» **INSTRUCTIONS TO FOLLOW**
From the entries below, please output exactly the lines starting at the one containing "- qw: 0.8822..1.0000" and ending at the one containing "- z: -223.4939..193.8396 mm", both included.

(Stored items from a collection)
== Segment start ==
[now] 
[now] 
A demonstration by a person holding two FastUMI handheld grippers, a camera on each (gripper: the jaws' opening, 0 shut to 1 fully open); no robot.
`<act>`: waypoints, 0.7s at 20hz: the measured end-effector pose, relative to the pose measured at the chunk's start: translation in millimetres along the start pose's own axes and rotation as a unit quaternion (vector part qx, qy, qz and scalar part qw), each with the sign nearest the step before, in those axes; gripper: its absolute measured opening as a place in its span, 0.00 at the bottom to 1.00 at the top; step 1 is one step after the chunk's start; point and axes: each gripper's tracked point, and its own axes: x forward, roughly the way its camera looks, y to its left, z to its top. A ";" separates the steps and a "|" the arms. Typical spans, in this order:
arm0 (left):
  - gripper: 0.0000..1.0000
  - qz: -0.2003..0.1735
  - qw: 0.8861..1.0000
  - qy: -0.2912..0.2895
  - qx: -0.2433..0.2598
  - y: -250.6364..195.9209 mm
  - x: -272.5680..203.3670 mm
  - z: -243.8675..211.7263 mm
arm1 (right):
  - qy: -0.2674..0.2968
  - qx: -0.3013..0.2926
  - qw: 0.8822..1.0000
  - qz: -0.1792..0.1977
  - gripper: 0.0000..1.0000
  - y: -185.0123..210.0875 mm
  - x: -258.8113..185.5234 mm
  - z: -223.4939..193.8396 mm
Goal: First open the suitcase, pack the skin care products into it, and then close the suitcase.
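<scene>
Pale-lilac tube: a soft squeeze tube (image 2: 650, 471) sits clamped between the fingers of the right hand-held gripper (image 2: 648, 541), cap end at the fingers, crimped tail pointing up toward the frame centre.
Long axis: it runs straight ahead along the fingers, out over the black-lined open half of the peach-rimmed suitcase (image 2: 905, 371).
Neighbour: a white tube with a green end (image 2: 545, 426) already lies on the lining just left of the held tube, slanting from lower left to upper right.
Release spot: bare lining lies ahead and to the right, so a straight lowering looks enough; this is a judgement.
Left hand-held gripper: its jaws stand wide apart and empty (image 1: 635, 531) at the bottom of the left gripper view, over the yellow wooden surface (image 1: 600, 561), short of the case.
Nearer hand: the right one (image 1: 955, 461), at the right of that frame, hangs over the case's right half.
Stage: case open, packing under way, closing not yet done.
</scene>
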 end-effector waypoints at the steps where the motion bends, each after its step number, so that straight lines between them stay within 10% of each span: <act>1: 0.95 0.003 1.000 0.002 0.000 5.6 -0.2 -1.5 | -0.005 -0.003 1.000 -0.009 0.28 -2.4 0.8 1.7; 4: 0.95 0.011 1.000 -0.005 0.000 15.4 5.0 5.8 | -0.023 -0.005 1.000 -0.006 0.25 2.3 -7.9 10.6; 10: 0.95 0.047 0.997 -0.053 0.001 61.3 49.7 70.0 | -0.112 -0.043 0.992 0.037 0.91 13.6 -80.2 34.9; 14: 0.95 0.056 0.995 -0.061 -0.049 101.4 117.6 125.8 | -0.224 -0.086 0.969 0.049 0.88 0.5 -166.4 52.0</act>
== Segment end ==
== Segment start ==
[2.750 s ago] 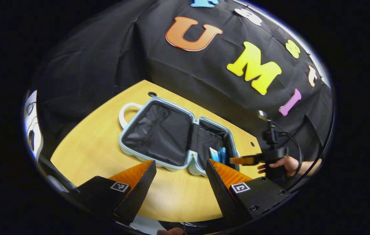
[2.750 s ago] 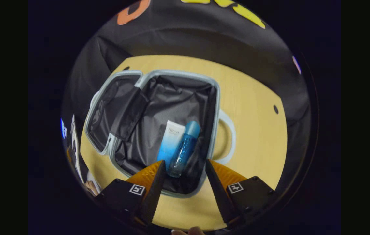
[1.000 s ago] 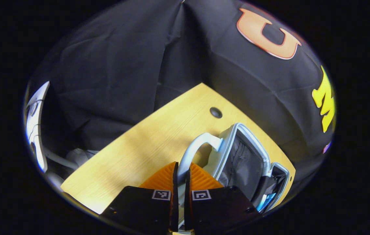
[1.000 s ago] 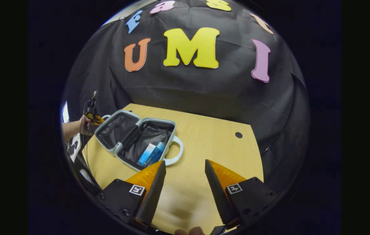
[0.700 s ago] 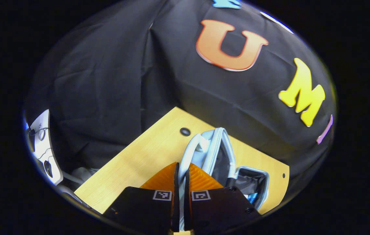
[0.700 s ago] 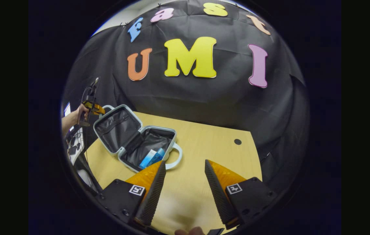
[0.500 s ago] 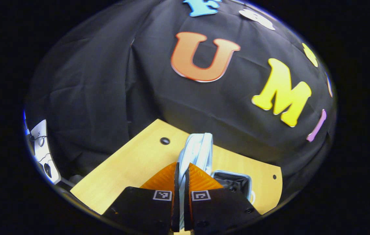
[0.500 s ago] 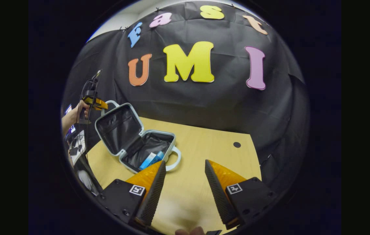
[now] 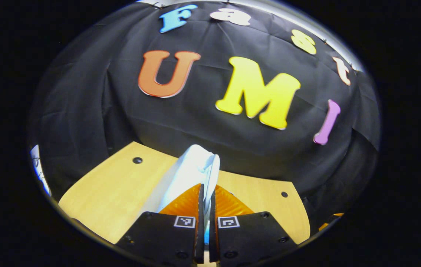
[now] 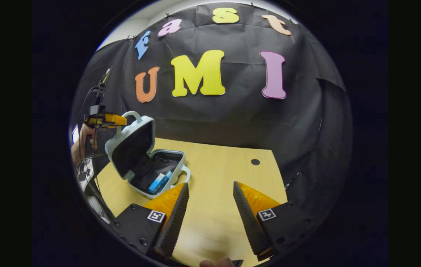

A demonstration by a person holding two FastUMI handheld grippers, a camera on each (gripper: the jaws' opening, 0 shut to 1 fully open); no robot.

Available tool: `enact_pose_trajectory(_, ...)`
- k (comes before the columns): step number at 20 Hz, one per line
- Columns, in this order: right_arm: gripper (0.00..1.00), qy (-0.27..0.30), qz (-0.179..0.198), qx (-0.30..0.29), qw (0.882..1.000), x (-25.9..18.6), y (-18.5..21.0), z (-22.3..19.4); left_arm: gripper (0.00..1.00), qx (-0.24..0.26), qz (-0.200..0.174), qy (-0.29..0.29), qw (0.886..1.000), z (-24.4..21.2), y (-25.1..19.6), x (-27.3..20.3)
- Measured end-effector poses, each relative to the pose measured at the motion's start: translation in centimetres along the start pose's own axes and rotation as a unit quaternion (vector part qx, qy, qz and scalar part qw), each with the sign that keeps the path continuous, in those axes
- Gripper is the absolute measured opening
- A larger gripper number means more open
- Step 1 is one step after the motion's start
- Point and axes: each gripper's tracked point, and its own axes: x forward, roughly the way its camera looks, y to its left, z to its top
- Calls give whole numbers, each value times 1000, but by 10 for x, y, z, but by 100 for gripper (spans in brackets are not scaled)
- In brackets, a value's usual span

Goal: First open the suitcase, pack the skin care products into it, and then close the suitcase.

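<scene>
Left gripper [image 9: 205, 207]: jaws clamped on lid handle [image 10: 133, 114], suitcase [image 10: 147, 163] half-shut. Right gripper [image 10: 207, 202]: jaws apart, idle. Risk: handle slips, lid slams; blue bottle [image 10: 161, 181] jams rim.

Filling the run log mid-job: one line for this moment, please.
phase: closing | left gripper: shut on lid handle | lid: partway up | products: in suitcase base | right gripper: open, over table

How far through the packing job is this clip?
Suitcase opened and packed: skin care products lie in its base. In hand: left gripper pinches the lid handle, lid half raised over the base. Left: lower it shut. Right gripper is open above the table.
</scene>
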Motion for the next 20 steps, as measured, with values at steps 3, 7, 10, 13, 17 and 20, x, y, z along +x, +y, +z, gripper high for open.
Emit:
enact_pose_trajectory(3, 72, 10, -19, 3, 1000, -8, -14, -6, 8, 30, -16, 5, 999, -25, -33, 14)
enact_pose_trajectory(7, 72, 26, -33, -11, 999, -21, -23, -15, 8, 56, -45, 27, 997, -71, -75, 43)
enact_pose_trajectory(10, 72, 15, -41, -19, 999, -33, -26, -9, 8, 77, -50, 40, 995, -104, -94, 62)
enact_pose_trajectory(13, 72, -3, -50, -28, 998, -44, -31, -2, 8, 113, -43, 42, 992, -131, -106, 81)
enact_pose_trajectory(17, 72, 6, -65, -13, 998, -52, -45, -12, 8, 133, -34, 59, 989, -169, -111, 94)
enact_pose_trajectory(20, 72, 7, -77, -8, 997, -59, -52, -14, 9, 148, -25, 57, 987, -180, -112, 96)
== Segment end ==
» **RESULT**
  - qw: 0.8822..1.0000
  - qz: -0.1792..0.1977
  - gripper: 0.0000..1.0000
  - y: -185.0123..210.0875 mm
  - x: -258.8113..185.5234 mm
  - z: -223.4939..193.8396 mm

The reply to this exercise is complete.